Exercise instructions: Word for word, reproduce each line of the data below, omitting every image.

[Stored dataset items]
╭──
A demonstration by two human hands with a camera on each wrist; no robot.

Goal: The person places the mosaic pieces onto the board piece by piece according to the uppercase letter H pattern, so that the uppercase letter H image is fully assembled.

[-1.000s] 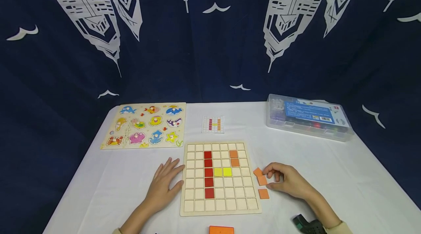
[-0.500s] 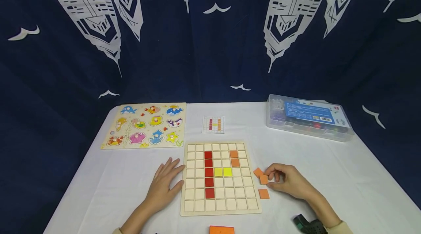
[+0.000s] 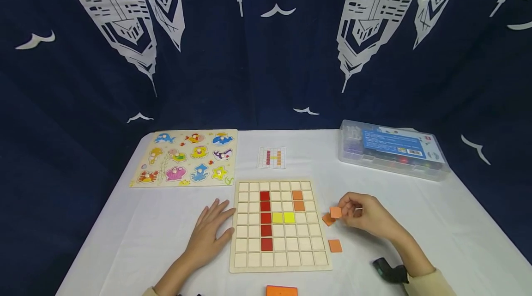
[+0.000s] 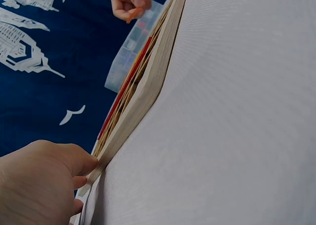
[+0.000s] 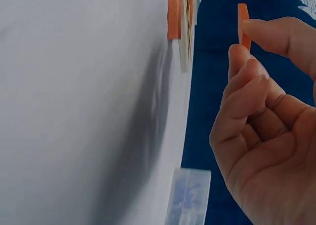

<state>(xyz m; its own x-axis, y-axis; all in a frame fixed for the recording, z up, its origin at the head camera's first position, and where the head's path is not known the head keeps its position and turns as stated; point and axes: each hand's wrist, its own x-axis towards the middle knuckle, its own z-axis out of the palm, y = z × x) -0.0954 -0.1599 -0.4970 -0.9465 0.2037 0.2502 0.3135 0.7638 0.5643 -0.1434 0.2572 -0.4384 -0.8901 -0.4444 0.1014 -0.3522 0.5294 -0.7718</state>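
Note:
My right hand (image 3: 367, 215) pinches an orange square tile (image 3: 335, 213) between thumb and fingertips, lifted off the table to the right of the wooden grid board (image 3: 278, 259). In the right wrist view the tile (image 5: 242, 23) stands edge-on at the fingertips. Two more orange tiles lie beside the board, one (image 3: 328, 220) partly behind the held tile, the other (image 3: 335, 245) nearer me. On the board are a column of red tiles (image 3: 266, 218), two yellow tiles (image 3: 288, 217) and two orange tiles (image 3: 298, 205). My left hand (image 3: 209, 233) rests with extended fingers against the board's left edge.
A small pattern card (image 3: 272, 158) lies behind the board. At the back left is a sea-animal peg puzzle (image 3: 166, 169); a clear plastic case (image 3: 392, 150) sits at the back right. An orange block (image 3: 281, 291) shows at the front edge of view.
The right hand has picked up one orange tile from the loose ones and raised it slightly upward, away from the table. The left hand stays where it was.

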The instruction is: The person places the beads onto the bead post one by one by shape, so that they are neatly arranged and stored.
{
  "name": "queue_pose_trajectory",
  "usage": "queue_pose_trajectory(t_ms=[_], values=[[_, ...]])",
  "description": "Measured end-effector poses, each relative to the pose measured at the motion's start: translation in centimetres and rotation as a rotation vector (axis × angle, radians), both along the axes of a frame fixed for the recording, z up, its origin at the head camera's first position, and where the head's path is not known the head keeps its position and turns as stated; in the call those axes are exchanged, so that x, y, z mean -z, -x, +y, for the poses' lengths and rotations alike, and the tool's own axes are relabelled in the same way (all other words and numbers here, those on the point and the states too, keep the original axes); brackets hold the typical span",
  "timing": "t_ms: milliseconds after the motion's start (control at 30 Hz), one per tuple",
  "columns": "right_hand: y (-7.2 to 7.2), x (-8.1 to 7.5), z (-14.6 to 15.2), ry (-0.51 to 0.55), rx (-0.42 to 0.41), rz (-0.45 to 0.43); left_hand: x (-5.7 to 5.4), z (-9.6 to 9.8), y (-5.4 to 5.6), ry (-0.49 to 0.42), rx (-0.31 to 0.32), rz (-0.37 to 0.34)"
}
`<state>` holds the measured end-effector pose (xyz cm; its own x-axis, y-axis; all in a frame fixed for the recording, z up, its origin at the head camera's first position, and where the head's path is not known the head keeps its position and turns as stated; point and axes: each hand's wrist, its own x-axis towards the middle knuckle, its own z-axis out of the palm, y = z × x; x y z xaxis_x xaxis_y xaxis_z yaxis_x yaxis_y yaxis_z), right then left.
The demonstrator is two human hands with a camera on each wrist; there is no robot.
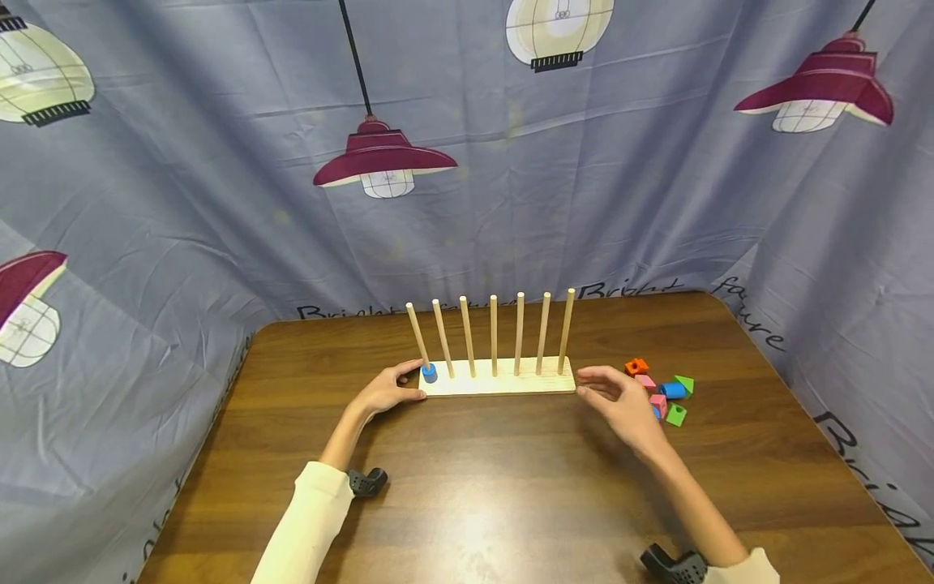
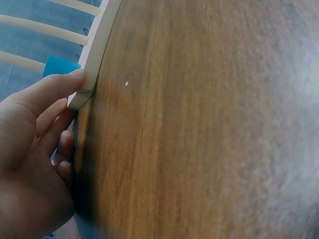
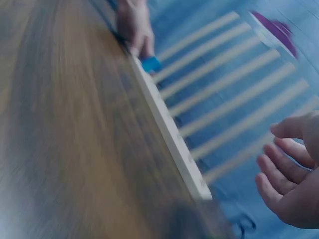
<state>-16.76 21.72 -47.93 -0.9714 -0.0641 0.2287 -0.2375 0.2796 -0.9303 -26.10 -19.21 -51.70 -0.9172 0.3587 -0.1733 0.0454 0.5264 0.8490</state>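
Note:
A pale wooden board (image 1: 503, 387) with a row of several upright pegs stands toward the back of the table. One blue block (image 1: 429, 375) sits low on the leftmost peg. At the board's left end my left hand (image 1: 385, 391) grips it, thumb on the front edge and fingers round the far side; the left wrist view shows the thumb (image 2: 60, 88) close by the blue block. My right hand (image 1: 626, 410) is held just off the right end, between the board and the loose blocks. Its fingers (image 3: 279, 172) are loosely bent with nothing between them.
Loose blocks lie in a cluster to the right: an orange one (image 1: 636, 367), a blue cylinder (image 1: 673, 391), pink ones (image 1: 645, 380) and green ones (image 1: 676, 415). My right hand partly covers the cluster. A patterned curtain (image 1: 496, 219) hangs behind the brown table (image 1: 452, 478).

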Motion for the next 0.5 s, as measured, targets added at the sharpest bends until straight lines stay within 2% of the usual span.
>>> queue_pose_trajectory(t_ms=[100,267,400,500], values=[[-2.1,0.5,2.7,0.057,0.116,-0.003,0.1,0.0,-0.2,-0.009,0.004,-0.002],[-4.6,1.7,6.0,0.112,0.285,-0.079,0.1,0.0,-0.3,-0.018,-0.002,-0.004],[-5.5,2.8,7.3,0.211,0.359,-0.126,0.1,0.0,-0.2,-0.013,-0.003,0.008],[-5.6,3.6,7.8,0.208,0.379,-0.150,0.2,0.0,-0.1,-0.011,-0.004,0.010]])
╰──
Solution to this problem:
A demonstration by two human hands with a camera on each wrist; no robot.

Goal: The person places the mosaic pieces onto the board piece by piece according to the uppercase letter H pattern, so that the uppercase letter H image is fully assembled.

[-1.000s] 
[-0.500s] 
[+0.000s] 
[+0.000s] 
[+0.000s] 

<state>(xyz m; its own x-axis, y-axis; all in a frame fixed for the recording, z up, its origin at the head camera's first position, and where the head's path is not known the head keeps its position and turns as stated; point and axes: each hand's wrist, its own x-axis towards the middle knuckle, its own z-axis out of the palm, y = z × x) -0.0954 -0.1599 -0.4970 -0.9465 0.2037 0.2502 0.3135 0.7638 0.5643 -0.1434 0.2572 -0.4384 -0.8901 -0.4444 0.1014 -0.3522 0.5294 -0.7718</state>
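Note:
My right hand (image 3: 367, 215) pinches an orange square tile (image 3: 335, 213) between thumb and fingertips, lifted off the table to the right of the wooden grid board (image 3: 278, 259). In the right wrist view the tile (image 5: 242, 23) stands edge-on at the fingertips. Two more orange tiles lie beside the board, one (image 3: 328, 220) partly behind the held tile, the other (image 3: 335, 245) nearer me. On the board are a column of red tiles (image 3: 266, 218), two yellow tiles (image 3: 288, 217) and two orange tiles (image 3: 298, 205). My left hand (image 3: 209, 233) rests with extended fingers against the board's left edge.
A small pattern card (image 3: 272, 158) lies behind the board. At the back left is a sea-animal peg puzzle (image 3: 166, 169); a clear plastic case (image 3: 392, 150) sits at the back right. An orange block (image 3: 281, 291) shows at the front edge of view.
The right hand has picked up one orange tile from the loose ones and raised it slightly upward, away from the table. The left hand stays where it was.
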
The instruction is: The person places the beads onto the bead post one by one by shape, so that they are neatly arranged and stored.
{
  "name": "queue_pose_trajectory",
  "usage": "queue_pose_trajectory(t_ms=[_], values=[[_, ...]])",
  "description": "Measured end-effector poses, each relative to the pose measured at the motion's start: translation in centimetres and rotation as a rotation vector (axis × angle, radians), both along the axes of a frame fixed for the recording, z up, its origin at the head camera's first position, and where the head's path is not known the head keeps its position and turns as stated; in the call those axes are exchanged, so that x, y, z mean -z, -x, +y, for the poses' lengths and rotations alike, and the tool's own axes are relabelled in the same way (all other words and numbers here, those on the point and the states too, keep the original axes); brackets hold the typical span",
  "timing": "t_ms: milliseconds after the motion's start (control at 30 Hz), one per tuple",
  "columns": "right_hand: y (-7.2 to 7.2), x (-8.1 to 7.5), z (-14.6 to 15.2), ry (-0.51 to 0.55), rx (-0.42 to 0.41), rz (-0.45 to 0.43); left_hand: x (-5.7 to 5.4), z (-9.6 to 9.8), y (-5.4 to 5.6), ry (-0.49 to 0.42), rx (-0.31 to 0.32), rz (-0.37 to 0.34)"
}
`<state>` holds the measured end-effector pose (xyz cm; its own x-axis, y-axis; all in a frame fixed for the recording, z up, its origin at the head camera's first position, and where the head's path is not known the head keeps its position and turns as stated; point and axes: each hand's wrist, its own x-axis towards the middle knuckle, its own z-axis out of the palm, y = z × x; x y z xaxis_x xaxis_y xaxis_z yaxis_x yaxis_y yaxis_z), right then left.
The demonstrator is two human hands with a camera on each wrist; there is no robot.
<state>-16.76 21.72 -47.93 -0.9714 -0.0641 0.2287 -0.2375 0.2796 -0.9303 -26.10 -19.21 -51.70 -0.9172 0.3587 -0.1733 0.0454 0.5264 0.8490</state>
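Note:
A pale wooden board (image 1: 503, 387) with a row of several upright pegs stands toward the back of the table. One blue block (image 1: 429, 375) sits low on the leftmost peg. At the board's left end my left hand (image 1: 385, 391) grips it, thumb on the front edge and fingers round the far side; the left wrist view shows the thumb (image 2: 60, 88) close by the blue block. My right hand (image 1: 626, 410) is held just off the right end, between the board and the loose blocks. Its fingers (image 3: 279, 172) are loosely bent with nothing between them.
Loose blocks lie in a cluster to the right: an orange one (image 1: 636, 367), a blue cylinder (image 1: 673, 391), pink ones (image 1: 645, 380) and green ones (image 1: 676, 415). My right hand partly covers the cluster. A patterned curtain (image 1: 496, 219) hangs behind the brown table (image 1: 452, 478).
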
Motion for the next 0.5 s, as measured, targets added at the sharpest bends until straight lines stay within 2% of the usual span.
>>> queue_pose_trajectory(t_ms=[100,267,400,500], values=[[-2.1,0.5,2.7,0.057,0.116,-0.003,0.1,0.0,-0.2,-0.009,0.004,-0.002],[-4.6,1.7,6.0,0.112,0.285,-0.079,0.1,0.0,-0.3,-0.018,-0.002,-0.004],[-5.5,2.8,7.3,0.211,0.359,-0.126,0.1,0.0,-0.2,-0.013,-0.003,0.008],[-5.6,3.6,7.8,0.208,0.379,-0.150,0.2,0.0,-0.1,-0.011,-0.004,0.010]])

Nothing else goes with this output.